PROBLEM STATEMENT => For the data below, restate word for word only the lines from the line containing "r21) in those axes" through the line containing "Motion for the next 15", both ends included.

[EXCERPTED RECORDS Boundary: Start]

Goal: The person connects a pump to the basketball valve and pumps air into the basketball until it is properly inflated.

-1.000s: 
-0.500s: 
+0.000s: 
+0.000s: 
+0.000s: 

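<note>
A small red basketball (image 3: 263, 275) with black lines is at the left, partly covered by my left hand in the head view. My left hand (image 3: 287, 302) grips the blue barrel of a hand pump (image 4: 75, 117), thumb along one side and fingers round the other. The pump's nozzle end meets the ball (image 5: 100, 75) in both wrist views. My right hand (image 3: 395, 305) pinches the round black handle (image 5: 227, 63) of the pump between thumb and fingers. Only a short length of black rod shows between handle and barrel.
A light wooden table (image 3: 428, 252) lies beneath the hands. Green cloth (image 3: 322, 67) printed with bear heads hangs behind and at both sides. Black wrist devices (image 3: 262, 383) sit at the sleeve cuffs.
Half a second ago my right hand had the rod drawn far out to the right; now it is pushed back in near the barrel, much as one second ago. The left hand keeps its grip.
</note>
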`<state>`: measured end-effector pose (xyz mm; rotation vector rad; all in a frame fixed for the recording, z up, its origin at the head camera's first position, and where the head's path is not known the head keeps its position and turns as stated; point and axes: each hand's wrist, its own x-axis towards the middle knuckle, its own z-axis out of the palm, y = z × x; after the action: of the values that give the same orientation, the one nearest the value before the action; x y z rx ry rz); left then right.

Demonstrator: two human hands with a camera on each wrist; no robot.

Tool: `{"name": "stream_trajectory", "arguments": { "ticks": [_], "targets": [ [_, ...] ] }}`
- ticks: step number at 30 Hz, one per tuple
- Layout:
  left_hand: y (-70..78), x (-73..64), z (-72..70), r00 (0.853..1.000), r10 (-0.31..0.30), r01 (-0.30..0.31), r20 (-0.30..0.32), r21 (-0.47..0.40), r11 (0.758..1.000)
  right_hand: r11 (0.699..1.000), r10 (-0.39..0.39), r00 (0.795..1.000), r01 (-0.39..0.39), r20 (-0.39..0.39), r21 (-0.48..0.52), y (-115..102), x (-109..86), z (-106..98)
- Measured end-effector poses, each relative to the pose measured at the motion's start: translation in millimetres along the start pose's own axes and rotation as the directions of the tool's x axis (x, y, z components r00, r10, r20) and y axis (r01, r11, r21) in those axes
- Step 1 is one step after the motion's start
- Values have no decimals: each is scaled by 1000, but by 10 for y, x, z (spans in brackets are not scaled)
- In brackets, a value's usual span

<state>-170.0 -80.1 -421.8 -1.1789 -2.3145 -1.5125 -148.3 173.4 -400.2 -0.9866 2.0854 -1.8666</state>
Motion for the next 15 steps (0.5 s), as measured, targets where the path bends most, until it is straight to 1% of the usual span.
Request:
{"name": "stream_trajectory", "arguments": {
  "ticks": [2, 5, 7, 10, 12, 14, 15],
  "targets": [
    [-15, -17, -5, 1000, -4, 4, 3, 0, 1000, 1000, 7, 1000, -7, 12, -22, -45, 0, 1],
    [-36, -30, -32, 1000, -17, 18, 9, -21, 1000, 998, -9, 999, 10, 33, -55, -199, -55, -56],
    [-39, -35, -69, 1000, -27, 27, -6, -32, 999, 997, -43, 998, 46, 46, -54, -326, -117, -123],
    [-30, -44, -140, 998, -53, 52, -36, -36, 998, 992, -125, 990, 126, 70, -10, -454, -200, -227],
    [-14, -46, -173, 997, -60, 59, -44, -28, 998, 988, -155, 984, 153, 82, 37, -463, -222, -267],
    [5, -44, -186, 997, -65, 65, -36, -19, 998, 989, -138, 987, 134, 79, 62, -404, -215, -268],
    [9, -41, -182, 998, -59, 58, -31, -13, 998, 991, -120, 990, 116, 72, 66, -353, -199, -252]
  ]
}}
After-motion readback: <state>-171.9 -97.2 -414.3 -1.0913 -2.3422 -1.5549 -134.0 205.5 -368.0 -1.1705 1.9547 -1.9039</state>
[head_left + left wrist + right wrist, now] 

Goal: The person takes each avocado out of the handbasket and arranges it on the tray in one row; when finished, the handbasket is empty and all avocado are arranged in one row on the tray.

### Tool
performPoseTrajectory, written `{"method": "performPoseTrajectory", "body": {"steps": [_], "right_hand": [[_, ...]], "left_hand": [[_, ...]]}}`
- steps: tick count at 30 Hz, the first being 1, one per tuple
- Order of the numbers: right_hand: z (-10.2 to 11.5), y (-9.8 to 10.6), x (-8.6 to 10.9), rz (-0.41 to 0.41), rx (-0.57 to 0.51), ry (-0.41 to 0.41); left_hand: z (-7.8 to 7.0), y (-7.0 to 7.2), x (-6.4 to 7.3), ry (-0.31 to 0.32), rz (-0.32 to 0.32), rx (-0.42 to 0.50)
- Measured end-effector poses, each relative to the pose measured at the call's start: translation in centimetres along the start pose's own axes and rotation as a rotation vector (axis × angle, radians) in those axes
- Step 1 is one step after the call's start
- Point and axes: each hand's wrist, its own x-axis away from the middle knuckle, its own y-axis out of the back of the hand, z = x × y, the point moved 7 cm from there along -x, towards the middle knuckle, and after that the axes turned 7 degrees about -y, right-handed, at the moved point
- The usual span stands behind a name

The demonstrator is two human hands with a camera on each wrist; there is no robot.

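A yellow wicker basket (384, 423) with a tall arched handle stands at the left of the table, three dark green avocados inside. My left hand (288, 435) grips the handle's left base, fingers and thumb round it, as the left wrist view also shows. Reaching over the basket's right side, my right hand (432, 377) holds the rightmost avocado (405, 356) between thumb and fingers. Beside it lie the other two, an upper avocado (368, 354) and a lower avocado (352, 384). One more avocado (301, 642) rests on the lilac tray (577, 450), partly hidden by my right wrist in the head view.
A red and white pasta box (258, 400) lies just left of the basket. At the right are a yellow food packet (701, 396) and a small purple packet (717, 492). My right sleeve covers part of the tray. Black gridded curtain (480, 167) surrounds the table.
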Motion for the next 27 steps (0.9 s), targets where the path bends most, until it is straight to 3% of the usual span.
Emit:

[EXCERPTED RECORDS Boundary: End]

OUTPUT BELOW =>
- Measured end-effector poses, each relative to the pose measured at the motion's start: translation in millimetres along the start pose's own axes and rotation as the directions of the tool's x axis (x, y, z components r00, r10, r20) and y axis (r01, r11, r21) in those axes
- Step 1 is one step after the motion's start
- Values have no decimals: each is scaled by 1000, but by 10 for y, x, z (spans in brackets are not scaled)
- In brackets, a value's usual span

<state>-170.0 -80.1 -421.8 -1.1789 -2.3145 -1.5125 -148.3 173.4 -400.2 -0.9866 2.0854 -1.8666</state>
Motion for the next 15 steps (0.5 s), as measured, targets where the path bends most, until it is straight to 1% of the usual span.

No additional answer is needed.